Chapter 5: Shutdown and Uninstall
5.1 Delete BinderHub Only
Remove the BinderHub Helm release and its namespace, while keeping the Kubernetes cluster intact:
helm delete binder --namespace binder
kubectl delete namespace binder
5.2 Tear Down the Cluster
Option A: Google Cloud (GKE)
Reference: Deleting a cluster — Google Kubernetes Engine
Delete a node pool:
gcloud container node-pools delete <node-pool-name> \
--zone <zone> \
--cluster <cluster-name>
#Example:
gcloud container node-pools delete user-pool \
--cluster vrb-gpu \
--zone europe-central2-b
Delete the GKE cluster:
gcloud container clusters delete <cluster-name> --zone <zone>
# example:
gcloud container clusters delete vrb-gpu --zone europe-central2-b --quiet
Check for and remove any remaining billable resources:
# Orphaned persistent disks
gcloud compute disks list
## Delete persistent disks
gcloud compute disks delete <pvc-name> --zone <zone>
# Orphaned load balancers / forwarding rules
gcloud compute forwarding-rules list --global
gcloud compute forwarding-rules list --zone <zone>
Warning: GKE cluster deletion is irreversible. Verify all important data is backed up before proceeding.

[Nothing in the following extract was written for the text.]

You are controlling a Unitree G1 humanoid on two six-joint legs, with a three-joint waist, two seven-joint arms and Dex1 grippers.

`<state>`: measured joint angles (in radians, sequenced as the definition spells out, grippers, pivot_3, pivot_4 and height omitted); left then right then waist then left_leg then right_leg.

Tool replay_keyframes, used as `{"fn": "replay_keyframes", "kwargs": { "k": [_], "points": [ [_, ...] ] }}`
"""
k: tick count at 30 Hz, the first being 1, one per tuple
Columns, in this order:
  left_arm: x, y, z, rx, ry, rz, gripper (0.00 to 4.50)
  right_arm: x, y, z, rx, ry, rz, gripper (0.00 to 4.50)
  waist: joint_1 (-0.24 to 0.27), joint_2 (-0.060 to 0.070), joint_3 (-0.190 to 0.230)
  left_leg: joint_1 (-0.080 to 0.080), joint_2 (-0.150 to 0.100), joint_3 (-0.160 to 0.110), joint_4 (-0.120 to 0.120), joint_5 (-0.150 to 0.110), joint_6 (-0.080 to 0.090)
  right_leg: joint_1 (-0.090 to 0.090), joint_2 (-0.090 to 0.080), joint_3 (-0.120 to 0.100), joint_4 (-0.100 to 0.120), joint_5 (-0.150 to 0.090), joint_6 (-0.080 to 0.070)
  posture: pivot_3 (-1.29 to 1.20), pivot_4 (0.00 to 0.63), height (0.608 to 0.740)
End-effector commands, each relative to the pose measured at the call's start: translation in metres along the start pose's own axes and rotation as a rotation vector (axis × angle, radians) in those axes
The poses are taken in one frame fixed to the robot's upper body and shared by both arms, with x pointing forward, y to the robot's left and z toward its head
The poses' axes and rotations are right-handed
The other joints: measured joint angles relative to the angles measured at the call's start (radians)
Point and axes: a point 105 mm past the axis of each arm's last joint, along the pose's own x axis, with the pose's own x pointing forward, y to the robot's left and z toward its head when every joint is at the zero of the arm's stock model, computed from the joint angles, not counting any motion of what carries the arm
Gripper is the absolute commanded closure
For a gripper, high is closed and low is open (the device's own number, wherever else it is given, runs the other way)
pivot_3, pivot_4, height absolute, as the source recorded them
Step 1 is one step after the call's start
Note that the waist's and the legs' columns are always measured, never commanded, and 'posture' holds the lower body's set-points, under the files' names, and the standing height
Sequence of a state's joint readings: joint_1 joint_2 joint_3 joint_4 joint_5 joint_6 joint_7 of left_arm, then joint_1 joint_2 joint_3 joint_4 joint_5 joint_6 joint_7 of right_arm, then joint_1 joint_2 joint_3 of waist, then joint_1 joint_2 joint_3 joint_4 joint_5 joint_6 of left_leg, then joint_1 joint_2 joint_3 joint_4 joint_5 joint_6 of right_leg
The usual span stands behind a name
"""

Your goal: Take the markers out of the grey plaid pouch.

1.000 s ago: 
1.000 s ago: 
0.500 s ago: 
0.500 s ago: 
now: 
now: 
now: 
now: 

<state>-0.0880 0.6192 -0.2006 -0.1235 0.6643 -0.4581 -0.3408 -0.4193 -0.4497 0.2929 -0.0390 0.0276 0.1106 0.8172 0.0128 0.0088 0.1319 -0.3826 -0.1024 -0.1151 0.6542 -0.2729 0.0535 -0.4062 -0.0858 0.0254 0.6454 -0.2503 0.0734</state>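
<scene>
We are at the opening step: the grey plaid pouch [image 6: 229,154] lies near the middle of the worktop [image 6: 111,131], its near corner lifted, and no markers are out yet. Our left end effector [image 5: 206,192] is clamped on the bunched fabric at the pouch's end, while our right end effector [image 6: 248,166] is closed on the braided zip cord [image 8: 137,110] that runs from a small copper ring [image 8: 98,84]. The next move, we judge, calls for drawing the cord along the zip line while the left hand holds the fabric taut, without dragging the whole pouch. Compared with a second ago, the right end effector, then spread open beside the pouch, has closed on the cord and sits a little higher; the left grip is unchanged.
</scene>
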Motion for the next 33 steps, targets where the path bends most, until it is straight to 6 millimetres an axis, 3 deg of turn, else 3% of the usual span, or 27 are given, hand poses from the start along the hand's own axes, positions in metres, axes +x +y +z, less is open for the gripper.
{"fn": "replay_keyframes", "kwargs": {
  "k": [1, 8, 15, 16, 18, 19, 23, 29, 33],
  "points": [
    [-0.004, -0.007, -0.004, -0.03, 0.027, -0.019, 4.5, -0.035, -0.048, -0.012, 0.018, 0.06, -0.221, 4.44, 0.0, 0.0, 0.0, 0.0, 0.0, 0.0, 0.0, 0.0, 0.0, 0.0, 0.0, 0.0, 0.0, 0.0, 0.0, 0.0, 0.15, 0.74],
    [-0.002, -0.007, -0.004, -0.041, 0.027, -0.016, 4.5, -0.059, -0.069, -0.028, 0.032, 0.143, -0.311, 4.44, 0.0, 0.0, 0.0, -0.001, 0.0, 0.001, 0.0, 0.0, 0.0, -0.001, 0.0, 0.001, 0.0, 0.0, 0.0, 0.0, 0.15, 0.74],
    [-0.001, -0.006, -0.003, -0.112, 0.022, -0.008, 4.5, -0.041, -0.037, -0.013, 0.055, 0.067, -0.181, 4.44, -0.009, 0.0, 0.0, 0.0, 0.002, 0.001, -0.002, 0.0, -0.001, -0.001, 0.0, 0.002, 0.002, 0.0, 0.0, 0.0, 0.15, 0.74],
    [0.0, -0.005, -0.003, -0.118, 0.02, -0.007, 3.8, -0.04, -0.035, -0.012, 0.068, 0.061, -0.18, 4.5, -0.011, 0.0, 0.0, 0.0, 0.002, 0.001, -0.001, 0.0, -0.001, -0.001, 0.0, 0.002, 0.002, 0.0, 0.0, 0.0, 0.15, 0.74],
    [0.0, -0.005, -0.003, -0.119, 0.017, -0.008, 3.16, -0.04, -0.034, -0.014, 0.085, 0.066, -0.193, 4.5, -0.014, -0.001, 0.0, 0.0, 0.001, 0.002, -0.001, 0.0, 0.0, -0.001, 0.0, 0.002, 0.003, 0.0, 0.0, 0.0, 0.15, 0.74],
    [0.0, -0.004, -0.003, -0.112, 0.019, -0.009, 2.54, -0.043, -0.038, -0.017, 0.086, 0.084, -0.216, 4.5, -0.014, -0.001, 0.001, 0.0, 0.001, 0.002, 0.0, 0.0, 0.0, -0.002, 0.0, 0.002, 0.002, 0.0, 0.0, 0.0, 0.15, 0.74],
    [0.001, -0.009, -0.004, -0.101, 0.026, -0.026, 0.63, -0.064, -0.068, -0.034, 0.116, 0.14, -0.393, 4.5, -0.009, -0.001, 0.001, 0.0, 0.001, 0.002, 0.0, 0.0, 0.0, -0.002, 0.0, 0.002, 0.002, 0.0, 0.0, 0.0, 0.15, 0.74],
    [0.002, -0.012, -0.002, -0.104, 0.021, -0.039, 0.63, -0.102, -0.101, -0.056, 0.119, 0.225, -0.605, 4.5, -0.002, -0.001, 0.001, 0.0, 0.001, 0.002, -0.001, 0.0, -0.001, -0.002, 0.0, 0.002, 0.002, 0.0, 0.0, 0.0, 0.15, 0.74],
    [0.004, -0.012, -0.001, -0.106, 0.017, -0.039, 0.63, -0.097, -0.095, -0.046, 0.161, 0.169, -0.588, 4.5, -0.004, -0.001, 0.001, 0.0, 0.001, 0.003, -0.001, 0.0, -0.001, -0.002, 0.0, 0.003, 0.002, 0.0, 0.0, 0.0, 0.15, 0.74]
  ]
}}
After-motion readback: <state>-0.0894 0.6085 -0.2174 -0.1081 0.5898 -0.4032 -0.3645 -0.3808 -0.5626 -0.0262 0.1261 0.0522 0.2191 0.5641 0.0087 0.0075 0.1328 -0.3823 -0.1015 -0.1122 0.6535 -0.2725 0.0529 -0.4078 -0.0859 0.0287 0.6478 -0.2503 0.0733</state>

Option B: Self-Hosted (MicroK8s)
Reset MicroK8s — deletes all namespaces, pods, and add-on configurations, restoring MicroK8s to a clean state:
sudo microk8s reset
Warning: This is irreversible. All deployed workloads, persistent volumes, and configurations will be lost.
Uninstall MicroK8s completely:
sudo snap remove microk8s --purge
Remove any shell aliases from .bashrc if you added them.